Collagen For Her Peptide Powder
- 1 full scoop = 10 grams protein = 40 calories
- Cost: $36.50
- Ounces per container: 16
- Servings per container: 41
- Cost per serving:$0.89
- The Taste: Collage For Her is almost flavorless and tasteless. No weird smell, taste, or texture. I like that I can throw it in to any smoothie, drink, or recipe and it won’t significantly alter the flavor. I do notice a slight taste in my coffee when I add it to black coffee, but if I add creamer as well, I don’t taste the collagen at all. With other brands, the collagen taste was overwhelming no matter what I added.
- Dissolvability: Collagen For Her dissolves instantly in hot liquids. No floating white chunks, you barely even have to stir. It will melt right into your coffee or tea. It is also great to add to smoothies or baked goods for that reason.
- Sourcing: Collagen is an animal product, so sourcing is extremely important! Collagen For Her is grass fed, pasture raised, and each batch comes with a certificate of analysis to ensure it is safe for consumption.

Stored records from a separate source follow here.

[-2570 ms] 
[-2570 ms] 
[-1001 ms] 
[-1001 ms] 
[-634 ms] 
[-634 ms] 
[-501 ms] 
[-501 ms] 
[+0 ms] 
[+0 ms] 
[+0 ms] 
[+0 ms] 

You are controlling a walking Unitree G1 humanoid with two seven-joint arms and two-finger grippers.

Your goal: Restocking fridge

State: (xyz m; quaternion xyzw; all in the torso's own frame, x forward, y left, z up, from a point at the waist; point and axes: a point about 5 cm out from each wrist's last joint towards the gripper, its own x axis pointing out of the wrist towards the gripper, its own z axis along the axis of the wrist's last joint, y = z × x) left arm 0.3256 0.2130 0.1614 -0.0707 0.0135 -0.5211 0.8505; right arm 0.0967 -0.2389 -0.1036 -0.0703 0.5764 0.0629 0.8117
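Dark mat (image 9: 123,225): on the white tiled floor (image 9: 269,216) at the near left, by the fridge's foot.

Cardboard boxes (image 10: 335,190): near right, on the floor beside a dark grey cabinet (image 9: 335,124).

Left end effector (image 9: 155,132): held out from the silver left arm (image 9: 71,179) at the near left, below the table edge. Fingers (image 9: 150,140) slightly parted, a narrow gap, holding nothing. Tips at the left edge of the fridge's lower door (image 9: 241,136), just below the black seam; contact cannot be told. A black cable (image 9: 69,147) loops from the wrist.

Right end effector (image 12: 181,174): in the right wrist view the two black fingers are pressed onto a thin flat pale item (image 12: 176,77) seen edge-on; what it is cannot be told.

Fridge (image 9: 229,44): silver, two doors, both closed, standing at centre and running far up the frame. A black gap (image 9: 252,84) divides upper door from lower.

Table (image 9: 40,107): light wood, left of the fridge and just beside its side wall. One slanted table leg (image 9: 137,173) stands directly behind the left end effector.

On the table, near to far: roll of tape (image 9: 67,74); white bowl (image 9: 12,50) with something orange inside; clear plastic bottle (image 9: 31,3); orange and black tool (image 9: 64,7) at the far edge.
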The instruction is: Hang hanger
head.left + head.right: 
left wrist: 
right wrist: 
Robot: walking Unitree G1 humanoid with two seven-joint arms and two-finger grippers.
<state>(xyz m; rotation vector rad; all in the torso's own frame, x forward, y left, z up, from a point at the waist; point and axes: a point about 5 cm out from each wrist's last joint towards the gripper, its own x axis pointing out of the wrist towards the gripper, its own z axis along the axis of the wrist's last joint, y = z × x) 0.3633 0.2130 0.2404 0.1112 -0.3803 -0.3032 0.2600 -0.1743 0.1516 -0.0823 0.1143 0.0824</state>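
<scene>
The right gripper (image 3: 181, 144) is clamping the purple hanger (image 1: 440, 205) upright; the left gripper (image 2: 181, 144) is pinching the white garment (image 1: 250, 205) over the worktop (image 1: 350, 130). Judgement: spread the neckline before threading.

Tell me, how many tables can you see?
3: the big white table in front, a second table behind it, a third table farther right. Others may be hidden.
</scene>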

It doesn’t mix with cold water (but most collagens don’t) and the taste isn’t great (i.e. it’s gross) on its own so you have to mix it with something else. It’s also not designed to help with muscle recovery, so I wouldn’t use it in place of other protein powders.
Heavy metals in protein powder
There has been some press recently about protein powders testing high for heavy metals and since supplements aren’t regulated by the FDA, you have to do your own research to verify what each brand does to go above and beyond on this aspect. (Skincare is another industry that isn’t regulated enough, so it’s important to seek out brands that go above and beyond for safety.)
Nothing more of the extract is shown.